Couples don’t talk about it because most women don’t feel they can talk openly about their periods – to their boyfriends, their dates, or even to their GIRLFRIENDS – because people are squeamish about it. This is mad. HALF of the world’s population has periods. It’s not disgusting, it’s a natural and very important aspect of life and reproduction.
We have SO MANY names for it (often pretty gross ones) yet we can’t discuss it? Oh the irony. The vast majority of people have sex at least once. Most heterosexual couples probably recognise the situation I have described; the apprehension about ‘that time of the month’ is increased tenfold by refusing to talk about things. So come on, things have to change. A woman’s monthlies shouldn’t be a topic restricted to high school classrooms.
I’m not saying you should have sex on menses – it’s a personal choice to make under specific circumstance – I’m just asking you to take the possibility into consideration. I am just saying we should all – men and women alike, no age restrictions – be able to TALK about it. If you can’t voice it, how will you ever know what your opinion is on the issue?

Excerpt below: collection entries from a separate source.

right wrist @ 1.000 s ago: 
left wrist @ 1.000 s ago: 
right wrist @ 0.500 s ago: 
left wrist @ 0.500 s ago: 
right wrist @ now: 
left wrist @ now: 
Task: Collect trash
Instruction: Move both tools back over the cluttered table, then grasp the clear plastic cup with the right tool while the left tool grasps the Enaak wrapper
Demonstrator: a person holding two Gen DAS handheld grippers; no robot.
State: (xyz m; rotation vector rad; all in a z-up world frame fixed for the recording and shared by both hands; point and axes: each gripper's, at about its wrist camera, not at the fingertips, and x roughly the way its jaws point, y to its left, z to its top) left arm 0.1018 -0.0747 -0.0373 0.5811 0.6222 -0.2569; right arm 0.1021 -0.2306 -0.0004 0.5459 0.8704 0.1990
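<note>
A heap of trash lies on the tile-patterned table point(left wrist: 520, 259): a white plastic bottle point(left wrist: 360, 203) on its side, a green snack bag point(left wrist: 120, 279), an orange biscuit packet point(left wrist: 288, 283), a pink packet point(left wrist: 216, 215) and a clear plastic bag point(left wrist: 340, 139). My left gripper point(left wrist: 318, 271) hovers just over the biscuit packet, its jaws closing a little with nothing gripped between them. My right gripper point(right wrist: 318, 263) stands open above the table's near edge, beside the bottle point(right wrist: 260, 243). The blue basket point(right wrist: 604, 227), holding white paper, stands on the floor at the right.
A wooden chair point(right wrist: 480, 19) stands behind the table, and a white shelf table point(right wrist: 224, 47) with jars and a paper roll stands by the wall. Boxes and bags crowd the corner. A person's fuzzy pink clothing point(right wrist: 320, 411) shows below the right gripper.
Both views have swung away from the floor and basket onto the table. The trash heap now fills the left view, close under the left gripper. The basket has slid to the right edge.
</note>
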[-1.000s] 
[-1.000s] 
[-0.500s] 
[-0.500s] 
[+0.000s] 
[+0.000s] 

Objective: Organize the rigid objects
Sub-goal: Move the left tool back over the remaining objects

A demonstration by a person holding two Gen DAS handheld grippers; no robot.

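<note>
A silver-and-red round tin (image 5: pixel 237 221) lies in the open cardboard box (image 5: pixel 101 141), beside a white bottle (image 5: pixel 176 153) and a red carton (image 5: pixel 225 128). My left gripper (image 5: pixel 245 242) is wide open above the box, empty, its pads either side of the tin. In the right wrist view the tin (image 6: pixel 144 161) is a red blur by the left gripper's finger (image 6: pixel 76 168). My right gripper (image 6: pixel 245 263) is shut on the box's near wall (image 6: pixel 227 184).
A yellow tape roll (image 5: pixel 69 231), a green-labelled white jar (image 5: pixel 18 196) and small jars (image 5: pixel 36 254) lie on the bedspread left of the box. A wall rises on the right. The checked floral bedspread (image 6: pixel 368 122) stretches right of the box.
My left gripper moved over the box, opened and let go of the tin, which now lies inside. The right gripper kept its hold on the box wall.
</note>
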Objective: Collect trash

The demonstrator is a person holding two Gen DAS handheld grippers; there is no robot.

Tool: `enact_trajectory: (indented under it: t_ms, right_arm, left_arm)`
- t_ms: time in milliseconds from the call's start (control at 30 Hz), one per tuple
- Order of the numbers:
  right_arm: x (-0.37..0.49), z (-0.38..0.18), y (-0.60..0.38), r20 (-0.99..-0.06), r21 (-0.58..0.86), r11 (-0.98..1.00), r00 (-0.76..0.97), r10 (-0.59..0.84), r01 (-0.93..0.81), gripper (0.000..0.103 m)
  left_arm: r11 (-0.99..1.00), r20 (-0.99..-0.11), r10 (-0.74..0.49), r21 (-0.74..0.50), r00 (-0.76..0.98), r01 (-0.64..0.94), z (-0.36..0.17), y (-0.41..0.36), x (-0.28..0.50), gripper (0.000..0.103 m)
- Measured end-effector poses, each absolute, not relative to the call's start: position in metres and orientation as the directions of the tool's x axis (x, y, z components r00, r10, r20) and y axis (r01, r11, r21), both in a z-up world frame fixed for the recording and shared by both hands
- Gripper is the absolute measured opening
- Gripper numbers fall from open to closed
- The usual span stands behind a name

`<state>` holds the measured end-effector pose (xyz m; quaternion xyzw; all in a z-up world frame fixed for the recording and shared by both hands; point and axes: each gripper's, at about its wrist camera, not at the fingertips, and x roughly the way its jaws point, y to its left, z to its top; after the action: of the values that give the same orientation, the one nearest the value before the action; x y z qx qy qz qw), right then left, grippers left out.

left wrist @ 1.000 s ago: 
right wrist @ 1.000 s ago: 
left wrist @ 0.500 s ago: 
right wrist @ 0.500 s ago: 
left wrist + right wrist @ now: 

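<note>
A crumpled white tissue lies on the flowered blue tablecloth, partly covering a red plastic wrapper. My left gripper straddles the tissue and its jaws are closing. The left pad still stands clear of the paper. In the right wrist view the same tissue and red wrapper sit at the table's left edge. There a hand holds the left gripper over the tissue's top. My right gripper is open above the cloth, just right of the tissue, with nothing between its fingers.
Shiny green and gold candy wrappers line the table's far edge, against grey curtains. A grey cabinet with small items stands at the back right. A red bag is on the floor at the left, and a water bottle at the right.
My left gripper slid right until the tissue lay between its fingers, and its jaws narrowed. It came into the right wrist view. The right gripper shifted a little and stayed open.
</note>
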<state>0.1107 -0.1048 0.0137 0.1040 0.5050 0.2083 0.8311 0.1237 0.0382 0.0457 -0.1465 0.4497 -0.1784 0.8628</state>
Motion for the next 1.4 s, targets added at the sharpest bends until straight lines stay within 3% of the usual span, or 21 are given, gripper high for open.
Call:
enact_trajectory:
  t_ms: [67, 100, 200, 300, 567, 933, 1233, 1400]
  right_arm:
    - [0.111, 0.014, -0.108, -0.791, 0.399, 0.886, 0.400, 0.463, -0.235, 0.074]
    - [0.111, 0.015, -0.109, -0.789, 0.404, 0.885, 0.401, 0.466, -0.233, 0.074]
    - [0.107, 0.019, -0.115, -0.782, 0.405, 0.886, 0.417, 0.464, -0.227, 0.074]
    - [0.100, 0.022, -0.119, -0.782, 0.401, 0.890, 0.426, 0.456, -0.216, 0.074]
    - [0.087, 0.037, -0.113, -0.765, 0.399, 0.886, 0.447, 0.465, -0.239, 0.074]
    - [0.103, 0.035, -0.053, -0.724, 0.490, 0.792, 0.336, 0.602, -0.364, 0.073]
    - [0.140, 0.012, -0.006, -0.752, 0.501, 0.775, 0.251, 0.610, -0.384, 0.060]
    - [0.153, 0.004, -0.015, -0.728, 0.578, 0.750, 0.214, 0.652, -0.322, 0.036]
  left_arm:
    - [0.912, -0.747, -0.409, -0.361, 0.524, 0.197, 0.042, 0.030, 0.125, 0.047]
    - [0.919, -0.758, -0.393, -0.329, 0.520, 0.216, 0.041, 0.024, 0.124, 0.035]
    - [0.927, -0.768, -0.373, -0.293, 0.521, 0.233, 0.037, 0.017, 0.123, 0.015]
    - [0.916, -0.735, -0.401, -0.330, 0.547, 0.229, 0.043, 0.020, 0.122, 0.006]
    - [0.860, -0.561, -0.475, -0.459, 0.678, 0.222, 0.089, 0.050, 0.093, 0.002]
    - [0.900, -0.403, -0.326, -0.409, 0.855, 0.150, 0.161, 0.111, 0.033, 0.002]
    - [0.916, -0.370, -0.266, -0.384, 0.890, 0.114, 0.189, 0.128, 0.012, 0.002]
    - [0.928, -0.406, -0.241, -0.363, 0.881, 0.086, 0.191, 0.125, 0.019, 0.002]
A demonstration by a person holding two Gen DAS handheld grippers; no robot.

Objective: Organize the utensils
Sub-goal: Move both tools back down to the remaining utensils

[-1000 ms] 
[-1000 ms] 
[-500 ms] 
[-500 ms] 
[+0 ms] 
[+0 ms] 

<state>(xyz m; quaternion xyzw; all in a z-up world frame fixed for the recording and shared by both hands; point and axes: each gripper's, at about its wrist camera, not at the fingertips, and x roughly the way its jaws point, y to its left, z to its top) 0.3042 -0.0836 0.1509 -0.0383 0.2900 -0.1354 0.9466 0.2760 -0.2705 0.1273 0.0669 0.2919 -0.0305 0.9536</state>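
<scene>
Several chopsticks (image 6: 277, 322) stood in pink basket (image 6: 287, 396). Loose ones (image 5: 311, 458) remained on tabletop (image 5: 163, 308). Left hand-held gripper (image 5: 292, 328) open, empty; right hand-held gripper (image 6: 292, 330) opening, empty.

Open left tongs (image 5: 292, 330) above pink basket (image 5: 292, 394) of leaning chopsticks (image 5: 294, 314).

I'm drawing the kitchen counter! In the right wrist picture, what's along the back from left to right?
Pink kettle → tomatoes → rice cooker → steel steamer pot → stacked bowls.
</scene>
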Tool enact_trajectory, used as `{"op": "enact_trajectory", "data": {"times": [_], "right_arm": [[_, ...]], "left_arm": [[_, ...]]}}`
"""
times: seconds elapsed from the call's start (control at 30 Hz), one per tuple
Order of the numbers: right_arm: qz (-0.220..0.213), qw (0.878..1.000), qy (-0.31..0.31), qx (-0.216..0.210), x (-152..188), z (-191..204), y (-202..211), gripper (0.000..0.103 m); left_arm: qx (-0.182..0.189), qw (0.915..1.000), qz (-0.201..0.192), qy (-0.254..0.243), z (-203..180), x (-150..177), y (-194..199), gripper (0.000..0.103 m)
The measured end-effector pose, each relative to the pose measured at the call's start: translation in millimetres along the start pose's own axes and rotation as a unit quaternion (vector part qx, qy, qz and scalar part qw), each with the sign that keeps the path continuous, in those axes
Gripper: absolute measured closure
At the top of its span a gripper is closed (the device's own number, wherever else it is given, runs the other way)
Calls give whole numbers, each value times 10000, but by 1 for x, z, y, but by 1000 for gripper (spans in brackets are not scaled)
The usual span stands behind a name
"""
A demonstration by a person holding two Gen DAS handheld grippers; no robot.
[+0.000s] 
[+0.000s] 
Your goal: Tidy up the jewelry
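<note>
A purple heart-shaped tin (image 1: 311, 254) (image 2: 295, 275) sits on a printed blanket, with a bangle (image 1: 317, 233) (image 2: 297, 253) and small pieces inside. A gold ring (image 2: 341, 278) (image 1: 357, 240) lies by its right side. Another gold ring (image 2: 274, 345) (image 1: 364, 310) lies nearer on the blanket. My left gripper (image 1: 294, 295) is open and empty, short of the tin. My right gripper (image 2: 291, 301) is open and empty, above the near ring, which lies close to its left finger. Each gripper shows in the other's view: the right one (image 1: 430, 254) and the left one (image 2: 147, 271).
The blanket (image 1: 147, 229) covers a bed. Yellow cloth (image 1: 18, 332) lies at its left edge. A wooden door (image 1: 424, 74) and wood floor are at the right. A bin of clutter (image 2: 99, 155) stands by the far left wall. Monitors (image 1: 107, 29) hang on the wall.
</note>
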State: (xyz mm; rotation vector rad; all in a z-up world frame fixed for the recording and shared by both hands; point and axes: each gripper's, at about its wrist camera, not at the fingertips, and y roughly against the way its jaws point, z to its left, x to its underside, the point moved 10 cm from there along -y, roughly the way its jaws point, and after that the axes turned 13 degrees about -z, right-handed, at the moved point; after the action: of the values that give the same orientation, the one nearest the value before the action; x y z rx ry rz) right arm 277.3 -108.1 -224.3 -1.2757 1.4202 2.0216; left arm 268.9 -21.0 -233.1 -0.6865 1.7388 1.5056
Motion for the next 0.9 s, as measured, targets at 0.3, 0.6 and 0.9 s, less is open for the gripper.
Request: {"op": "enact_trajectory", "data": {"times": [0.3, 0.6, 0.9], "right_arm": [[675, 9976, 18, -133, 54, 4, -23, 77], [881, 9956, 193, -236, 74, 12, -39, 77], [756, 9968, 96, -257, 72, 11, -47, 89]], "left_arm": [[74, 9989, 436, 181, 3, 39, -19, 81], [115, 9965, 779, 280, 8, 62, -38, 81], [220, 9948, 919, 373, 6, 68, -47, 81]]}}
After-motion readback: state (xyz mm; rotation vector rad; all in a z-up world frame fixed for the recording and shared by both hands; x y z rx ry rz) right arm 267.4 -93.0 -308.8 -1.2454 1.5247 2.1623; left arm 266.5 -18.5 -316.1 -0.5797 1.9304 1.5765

Let’s take a progressive attitude towards how we think about dating, sex and periods.
This is just the tip of the iceberg.
Being open about issues like this could change things for women everywhere.
Knowledge is power after all, so imagine how the simple act of open discussion could improve things for women in all sorts of different cultures. For example, we could improve teenage pregnancy rates, or prevent the spread of sexually transmitted disease – just by being open and talking.
Now there’s something to think about!
Tags: couples dating periods relationships sex
Categories: Love & Relationships Wise up!
4 Comments
Ahaaa! I had this conversation last weekend too. My ex used to call it “blow-job week.” No sir!
What did your friend reply to your text- did you still go on the date!? genuinely have the same problem right now!
Hey Tanya – I’ve replied below, hope that helps! x
Lauren – it’s sad but true. A LOT of guys think blow jobs are an automatic period privilege. No siree! We must teach the world otherwise, bloke by bloke!
Tanya – I don’t remember exactly what she said, but I talked to several people about it over the next few days, which led to my writing this article. I did go on the date, I enjoyed myself and he ended up coming home with me anyway. At that point, I told him… We slept together that night, but the next morning he refused, pleading squeamishness. Needless to say, he didn’t last long! But don’t let it stop you going on your date! I would always say, go along, enjoy it and see where it leads. You don’t have to tell him (unless you want to and/or it comes up) – you actually don’t need any excuse NOT to sleep with a guy! Just be true to yourself and honest where you can.